* [What the task asks]:
Draw out every line with the word "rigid" from the listing below.

Task input Start Marker

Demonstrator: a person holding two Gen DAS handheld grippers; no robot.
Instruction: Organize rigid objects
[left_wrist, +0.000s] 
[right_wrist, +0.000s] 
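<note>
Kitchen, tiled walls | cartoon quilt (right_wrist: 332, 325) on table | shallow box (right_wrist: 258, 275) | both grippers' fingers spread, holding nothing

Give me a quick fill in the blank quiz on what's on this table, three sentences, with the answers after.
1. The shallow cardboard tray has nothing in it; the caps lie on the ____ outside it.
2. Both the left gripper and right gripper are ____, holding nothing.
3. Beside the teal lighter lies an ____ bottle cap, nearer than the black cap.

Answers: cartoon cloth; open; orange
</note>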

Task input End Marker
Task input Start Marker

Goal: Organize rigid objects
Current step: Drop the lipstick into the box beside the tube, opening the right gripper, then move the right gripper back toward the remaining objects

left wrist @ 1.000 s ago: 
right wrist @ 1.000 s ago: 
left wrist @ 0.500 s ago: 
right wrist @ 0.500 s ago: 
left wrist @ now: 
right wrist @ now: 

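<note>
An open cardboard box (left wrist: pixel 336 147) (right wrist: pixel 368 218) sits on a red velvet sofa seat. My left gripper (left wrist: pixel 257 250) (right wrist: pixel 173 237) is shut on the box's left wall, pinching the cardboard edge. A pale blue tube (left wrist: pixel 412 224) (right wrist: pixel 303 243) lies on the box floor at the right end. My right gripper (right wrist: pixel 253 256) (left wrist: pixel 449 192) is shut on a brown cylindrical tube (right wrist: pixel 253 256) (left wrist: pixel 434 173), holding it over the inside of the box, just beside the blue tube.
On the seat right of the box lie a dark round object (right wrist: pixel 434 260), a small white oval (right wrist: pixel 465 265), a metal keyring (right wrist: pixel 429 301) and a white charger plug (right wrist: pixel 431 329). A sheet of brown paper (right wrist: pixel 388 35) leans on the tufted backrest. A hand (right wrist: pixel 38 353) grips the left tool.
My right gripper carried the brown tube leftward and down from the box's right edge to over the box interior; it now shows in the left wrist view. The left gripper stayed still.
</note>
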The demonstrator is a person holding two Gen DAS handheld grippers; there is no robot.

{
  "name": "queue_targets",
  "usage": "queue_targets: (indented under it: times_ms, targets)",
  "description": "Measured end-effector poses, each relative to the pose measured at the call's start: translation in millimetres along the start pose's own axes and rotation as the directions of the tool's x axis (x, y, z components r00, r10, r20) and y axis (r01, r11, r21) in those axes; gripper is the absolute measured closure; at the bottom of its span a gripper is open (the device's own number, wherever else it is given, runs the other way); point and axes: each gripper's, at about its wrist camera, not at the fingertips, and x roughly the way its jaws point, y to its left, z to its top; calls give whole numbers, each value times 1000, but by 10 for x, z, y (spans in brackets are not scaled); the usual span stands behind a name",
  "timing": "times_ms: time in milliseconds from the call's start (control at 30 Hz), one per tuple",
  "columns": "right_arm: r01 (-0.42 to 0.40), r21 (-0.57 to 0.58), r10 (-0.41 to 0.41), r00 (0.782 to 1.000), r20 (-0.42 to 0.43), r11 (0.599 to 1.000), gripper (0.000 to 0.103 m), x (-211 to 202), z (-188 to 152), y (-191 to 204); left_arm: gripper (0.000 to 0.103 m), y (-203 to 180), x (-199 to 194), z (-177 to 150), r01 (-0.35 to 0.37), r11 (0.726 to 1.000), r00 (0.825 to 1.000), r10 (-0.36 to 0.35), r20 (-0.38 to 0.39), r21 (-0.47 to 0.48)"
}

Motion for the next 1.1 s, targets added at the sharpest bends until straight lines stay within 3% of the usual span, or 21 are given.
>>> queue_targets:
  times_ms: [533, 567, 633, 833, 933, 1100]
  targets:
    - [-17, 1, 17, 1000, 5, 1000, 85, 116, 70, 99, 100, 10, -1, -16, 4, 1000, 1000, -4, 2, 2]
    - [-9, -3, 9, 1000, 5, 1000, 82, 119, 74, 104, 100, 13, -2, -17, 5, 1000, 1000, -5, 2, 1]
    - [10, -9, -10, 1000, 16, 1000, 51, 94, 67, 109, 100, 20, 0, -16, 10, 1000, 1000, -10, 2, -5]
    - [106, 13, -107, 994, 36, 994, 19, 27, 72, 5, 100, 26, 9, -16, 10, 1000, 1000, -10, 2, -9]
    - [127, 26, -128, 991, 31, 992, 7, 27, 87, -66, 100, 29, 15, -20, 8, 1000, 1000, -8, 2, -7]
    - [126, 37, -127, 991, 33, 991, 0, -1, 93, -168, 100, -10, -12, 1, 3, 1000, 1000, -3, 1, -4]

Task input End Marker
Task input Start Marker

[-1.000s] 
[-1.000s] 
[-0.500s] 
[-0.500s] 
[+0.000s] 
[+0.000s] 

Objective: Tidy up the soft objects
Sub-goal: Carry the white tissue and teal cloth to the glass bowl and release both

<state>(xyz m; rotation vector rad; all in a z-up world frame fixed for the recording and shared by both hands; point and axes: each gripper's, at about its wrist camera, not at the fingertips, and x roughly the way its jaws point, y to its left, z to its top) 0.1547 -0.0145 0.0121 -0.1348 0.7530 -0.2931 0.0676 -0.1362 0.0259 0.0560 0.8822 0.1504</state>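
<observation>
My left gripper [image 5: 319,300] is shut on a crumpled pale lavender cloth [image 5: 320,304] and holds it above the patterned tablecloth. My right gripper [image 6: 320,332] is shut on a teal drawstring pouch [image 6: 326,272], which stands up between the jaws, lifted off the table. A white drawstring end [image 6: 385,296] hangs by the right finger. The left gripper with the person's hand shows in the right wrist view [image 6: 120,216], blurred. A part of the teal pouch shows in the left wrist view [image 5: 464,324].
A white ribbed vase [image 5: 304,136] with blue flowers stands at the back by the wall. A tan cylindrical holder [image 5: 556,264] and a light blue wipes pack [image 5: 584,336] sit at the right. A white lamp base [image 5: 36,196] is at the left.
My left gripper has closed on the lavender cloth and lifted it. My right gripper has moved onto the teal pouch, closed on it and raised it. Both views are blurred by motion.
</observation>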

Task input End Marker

* [Result of the task]:
Instruction: Organize rigid objects
Goal: Organize rigid objects

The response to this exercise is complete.